Has this ever happened to you? We see it all the time. Someone wants you to be available for a good time or to keep them company, but when it comes to really giving you what you're looking for in a relationship, they're not so quick to jump on board.


This can be incredibly painful, especially when you really like someone. Every time you're together they fill you with the hope of what a relationship could be like, just to have it taken away the next day when they go dark or become distant.


So what should you do in this situation? It's easy to say let them go, but not so easy to follow through with it once they do call and it fills you with excitement.


It this post, we're going to tell you exactly how to handle it.


If you want a relationship with them, what we're about to tell you is the only thing that will actually make it happen--if a relationship with them is possible. If not, by following these instructions, you'll know exactly where you stand and be able to save yourself from future heartbreak.


A couple of points before we get started:


Not everyone is going to be ready for a relationship and sometimes even the people who tell you they're open will not really be. Truly desiring an authentic relationship with one person requires a certain level of emotional maturity that honestly, not everyone has developed yet.


Some people are so swamped with other commitments in their life, career, education, family, and so on, that while they may want a relationship, they're in no position to give you the kind of relationship that you're looking for. You have to accept that not everyone is ready for that or you'll end up spinning your wheels with the wrong people.


Also, it's important to recognize that it doesn't make them a bad person. It just means that they're in a different place than you. Sometimes, because the person is actually a really good person and has a lot of the qualities you're looking for in someone, you'll be hesitant to face the fact that this person isn't ready to give you what you're looking for.


And lastly, someone who is not ready or is unwilling to have a relationship will almost never be directly upfront about that. They tend to use vague language that gives you hope but ultimately means nothing.

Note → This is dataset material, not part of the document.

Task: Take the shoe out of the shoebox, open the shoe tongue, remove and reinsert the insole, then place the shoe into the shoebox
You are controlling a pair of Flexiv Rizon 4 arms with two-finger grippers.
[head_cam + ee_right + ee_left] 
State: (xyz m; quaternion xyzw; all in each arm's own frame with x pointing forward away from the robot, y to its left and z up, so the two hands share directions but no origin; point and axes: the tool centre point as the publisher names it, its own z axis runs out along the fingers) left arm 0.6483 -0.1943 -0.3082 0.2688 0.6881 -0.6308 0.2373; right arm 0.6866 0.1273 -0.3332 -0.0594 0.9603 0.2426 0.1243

You have to be clear about what you're looking for and discerning about what they are bringing to the table.


When you're dating, part of your job is to discover if they have the qualities that you're looking for in a partner--things like being honest, respectful, responsible, and considerate. But you also have to discover if they are on the same page as you about what you're looking for in a relationship and if there is room for the relationship to grow. Without both of these you cannot have a successful relationship.



Now let's dive in:



#1: Don't be afraid to tell them exactly what you're looking for.


Even on the first date, there is nothing wrong with saying: "I'm looking for someone that I can marry and have a family with," or "I'm looking for a Life Partner, someone I can grow old with."


If being that upfront scares someone away, they are not the one for you. How do we know? Because what you want scares them!


There are people that want what you want. There are people that want a committed partner, a family. These are real desires that a ton of people live with every day. Don't waste your time with someone who wants something casual. If they are looking for something different, let them go find that. And you go find what you're looking for.


"But won't I sound pathetic?"

NO. Being clear about what you want and letting people know it is not pathetic--it's powerful.


It only becomes pathetic if you are desperate about it and start acting like "anyone will do," or you become so fearful that you cling to someone and try to make a person commit when they are clearly showing you that they don't want to.


You're not asking them to be "the one," you're asking them if they want the same thing in their life as you do. If they do, you might be open to considering them as an option. That is a very powerful place to come from, and the only way to create the kind of relationship you want.